I followed Damian with the light—which was none too steady—as he crawled from one chest to the next, popping latches and lifting lids. Ten of the remaining containers were filled to the brim with cash, but the eleventh fulfilled my prophecy.
It
was filled with treasure.
In truth, the container was only half full, but the half that remained was enough to make my eyes start from their sockets. Goblets, coins, candle-sticks, and many pieces of jewelry lay jumbled together in a gleaming gold-and-silver heap. Some of the objects were enameled, some were encrusted with gems, and some were decorated with interlaced patterns of birds and beasts and leaves. Each was exquisitely wrought and appeared to be of great antiquity. I sank to my knees beside Damian and held my hand out to the glittering hoard, half expecting to warm myself by its glow.

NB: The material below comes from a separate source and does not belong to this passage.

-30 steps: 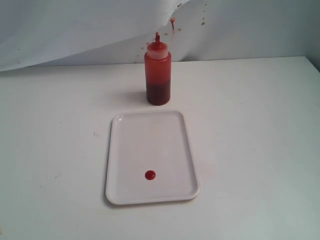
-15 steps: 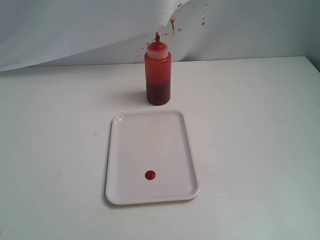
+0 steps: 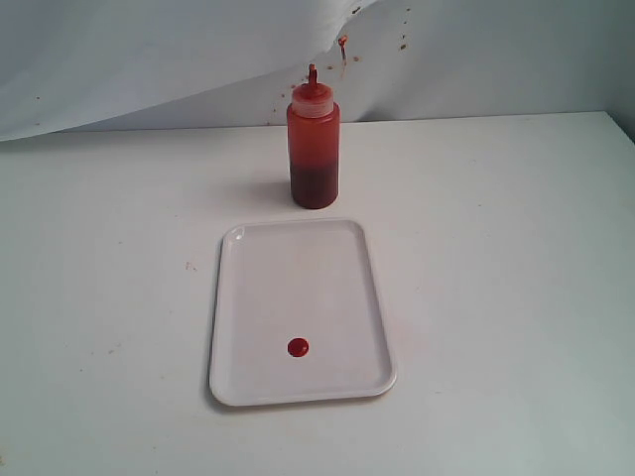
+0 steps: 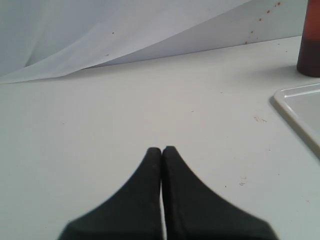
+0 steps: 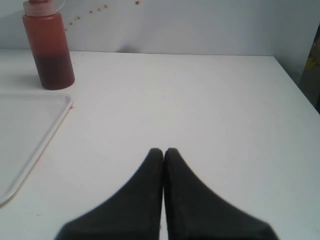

“Sir Percy was quite correct when he described his people as resourceful,” Damian said sardonically. “They’re smuggling antiques as well as drugs. Don’t touch,” he added, gripping my wrist as I reached for a golden goblet. “We don’t want to leave more fingerprints than we have to.”
A pang of disappointment shot through me when he closed the box, and I followed somewhat reluctantly as he retraced his steps, closing each of the containers in turn.
“Well,” I said sadly, “we’ve found the evidence you wanted.”
“We have indeed,” he agreed. “I’ll speak with Sir Percy when we get back to Dundrillin. I’ll leave it to him to contact the authorities.” He closed the last container and stood. “It would be best to leave everything as it was when we found it. Come along. We have a wall to mend.”
We rebuilt the man-made rockfall and returned to the monks’ cave, but we didn’t have much to say once we got there. I was depressed by our discovery because of the pain it would cause Sir Percy. Damian was no doubt envisioning the route he would take when he attacked the cliffs at sunrise.We both nearly jumped out of our skins when a grinding creak sounded overhead and a voice floated down the staircase.
“Lori? Damian? Are you there? Can you hear me?”
“It’s Elliot,” I said, thunderstruck. “What’s Elliot doing here?”
“Rescuing us, apparently.” Damian turned on his light and ran to the bottom of the stairs, calling, “Yes, we’re here! Stay where you are! We’ll be right up!”
My heart was so light as I climbed to freedom that my knees didn’t dare complain. Elliot Southmore had the good sense to keep his powerful flashlight pointed away from us as we emerged from the black hole, but even the cloud-crowded moon seemed too bright to my light-sensitive eyes. Squinting against the glare, I watched in amazement as Elliot single-handedly lowered the memorial tablet back into place.
“You’re stronger than you look,” I said.
“It’s lighter than it looks,” he said in return, brushing grit from his palms. “You won’t have to walk back to the castle. I parked the car at MacAllen’s croft.”